Support Questions
Find answers, ask questions, and share your expertise
Announcements
Alert: Welcome to the Unified Cloudera Community. Former HCC members be sure to read and learn how to activate your account here.

Region stop doing split/compaction after bulkload data to HBase every 3 minutes

Solved Go to solution

Region stop doing split/compaction after bulkload data to HBase every 3 minutes

New Contributor

Hi all,

When I use bulkload to load 2~3GB data into a table every 3 minutes, I see some regions suspend doing split/compaction(it may start split but doesn't finish after 1 hour). Eventually, there are some orphan HFiles on the HBase, and make some data loss. Does anyone know is it a bug if I doing bulkload too often? Thanks!

Platform: CDH4
Hbase version: 0.94
Hbase region size: 18 GB
Bulkload frequency: load 3GB data to a single table every 3 minutes

1 ACCEPTED SOLUTION

Accepted Solutions

Re: Region stop doing split/compaction after bulkload data to HBase every 3 minutes

Master Collaborator

Frequent bulk loads is not a good long-term use case for HBase...for the exact reasons you mentioned.  The compaction queue and data maintenance overhead just never catches up.

 

Can you either A) just stream the writes into HBase constantly using puts, or B) hold off on the bulk loads until the HFiles are full 18GB (eg. one region) in size?  At least reduce the compactions and splits?

3 REPLIES 3

Re: Region stop doing split/compaction after bulkload data to HBase every 3 minutes

Master Collaborator

Frequent bulk loads is not a good long-term use case for HBase...for the exact reasons you mentioned.  The compaction queue and data maintenance overhead just never catches up.

 

Can you either A) just stream the writes into HBase constantly using puts, or B) hold off on the bulk loads until the HFiles are full 18GB (eg. one region) in size?  At least reduce the compactions and splits?
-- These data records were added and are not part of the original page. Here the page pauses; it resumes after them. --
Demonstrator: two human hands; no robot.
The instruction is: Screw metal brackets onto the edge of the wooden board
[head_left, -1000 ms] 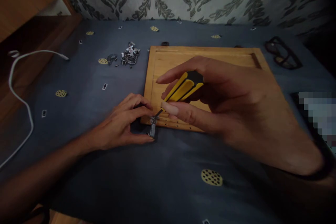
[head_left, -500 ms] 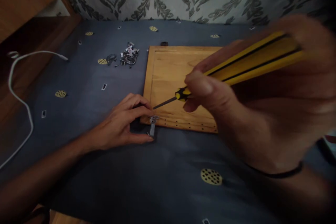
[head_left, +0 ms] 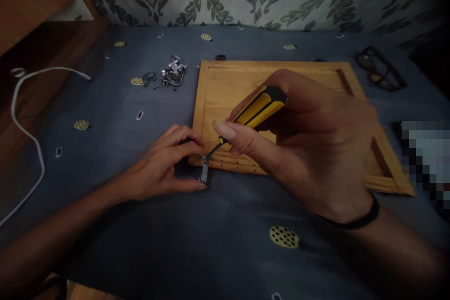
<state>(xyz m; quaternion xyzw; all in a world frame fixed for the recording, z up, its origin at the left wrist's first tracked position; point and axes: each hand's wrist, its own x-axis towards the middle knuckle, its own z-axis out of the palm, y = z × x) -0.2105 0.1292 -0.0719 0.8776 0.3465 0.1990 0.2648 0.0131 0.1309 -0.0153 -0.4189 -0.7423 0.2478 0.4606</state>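
Note:
My left hand (head_left: 168,161) grips a metal cabinet hinge (head_left: 205,168) between thumb and fingers, at the near left corner of a wooden cabinet door (head_left: 225,89). The hinge arm sticks out past the door's near edge. In my right hand (head_left: 298,145) is a yellow and black screwdriver (head_left: 262,108), slanting down to the left. Its tip meets the hinge at the door, though whether it sits in a screw I cannot tell. A row of small dark holes runs along the door's near edge.
A pile of metal hinge parts and screws (head_left: 174,74) lies on the blue patterned cloth (head_left: 116,103). Dark-framed glasses (head_left: 381,70) rest at the back right, with a blurred-out dark-edged object (head_left: 427,159) nearer. A white cable (head_left: 37,143) curves along the left.
My right hand has moved down and forward, bringing the screwdriver tip from above the door onto the hinge. The glasses and the door's right side now show. My left hand stays put.

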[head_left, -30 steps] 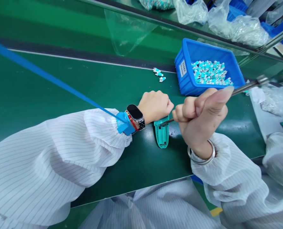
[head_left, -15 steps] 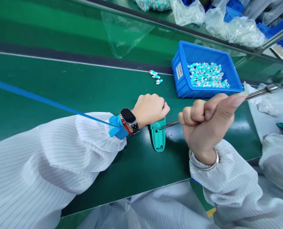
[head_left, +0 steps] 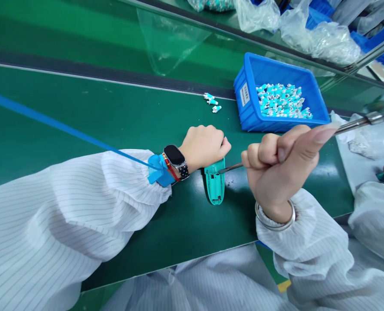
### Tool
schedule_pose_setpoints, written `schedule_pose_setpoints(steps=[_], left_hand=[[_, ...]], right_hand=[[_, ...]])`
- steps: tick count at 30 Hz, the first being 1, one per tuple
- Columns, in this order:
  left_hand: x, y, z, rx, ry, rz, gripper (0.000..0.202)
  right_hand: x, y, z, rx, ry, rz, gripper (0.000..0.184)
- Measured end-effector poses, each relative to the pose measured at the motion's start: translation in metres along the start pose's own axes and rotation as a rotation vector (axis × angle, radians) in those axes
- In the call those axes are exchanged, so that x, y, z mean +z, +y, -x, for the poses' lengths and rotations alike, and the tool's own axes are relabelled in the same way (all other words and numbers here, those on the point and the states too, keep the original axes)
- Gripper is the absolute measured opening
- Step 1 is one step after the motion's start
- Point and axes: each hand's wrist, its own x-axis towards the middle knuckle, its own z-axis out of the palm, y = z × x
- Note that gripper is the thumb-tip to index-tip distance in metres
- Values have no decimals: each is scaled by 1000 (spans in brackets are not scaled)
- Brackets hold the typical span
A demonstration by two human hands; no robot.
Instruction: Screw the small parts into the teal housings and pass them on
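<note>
A teal plastic casing [head_left: 215, 188], long with a rounded end, lies open side up on the green bench. Small dark and metal parts show inside it. My left hand [head_left: 203, 147] is closed over its far end, fingers curled and their grip hidden beneath the knuckles. With fingers wrapped, my right hand [head_left: 282, 166] holds a slim metal tool [head_left: 232, 167]. The tool's dark, narrow tip reaches the casing's right edge near the middle; whether it touches a part inside I cannot tell. Its shaft appears to run on past my thumb to the upper right.
A blue bin [head_left: 248, 116] full of small teal-and-white parts stands behind my right hand. Several loose parts [head_left: 212, 101] lie left of it. A blue strap [head_left: 65, 127] runs from my left wrist. At the right edge are plastic bags and another person's sleeve [head_left: 376, 211].
Both hands keep their hold, with the tool tip still at the casing. The view has shifted slightly. At the right edge, the other person's hand and sleeve have moved a little left.
</note>
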Motion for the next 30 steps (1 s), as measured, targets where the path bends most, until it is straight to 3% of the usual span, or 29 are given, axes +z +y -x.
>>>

Re: Region stop doing split/compaction after bulkload data to HBase every 3 minutes

New Contributor
Thanks for your reply. I have revised the solution and write into HBase using puts. It works without problem mentioned before.

Re: Region stop doing split/compaction after bulkload data to HBase every 3 minutes

Explorer

I agree with Clint, Bulk Loading into HBase every 3 minutes is too often and will cause a ton of compactions.  To remedy the splits you should have an overall understanding of what your data will look like 6 months - 1 year from now and pre-split the table upon creation.  This should give you enough regions to load all of your data without having to split everytime.  This is a best practice for puts as well.  Also with regards to Bulk Loading early versions of CDH4 had some issues with sequence numbers and I would advise moving to CDH 5.1.3.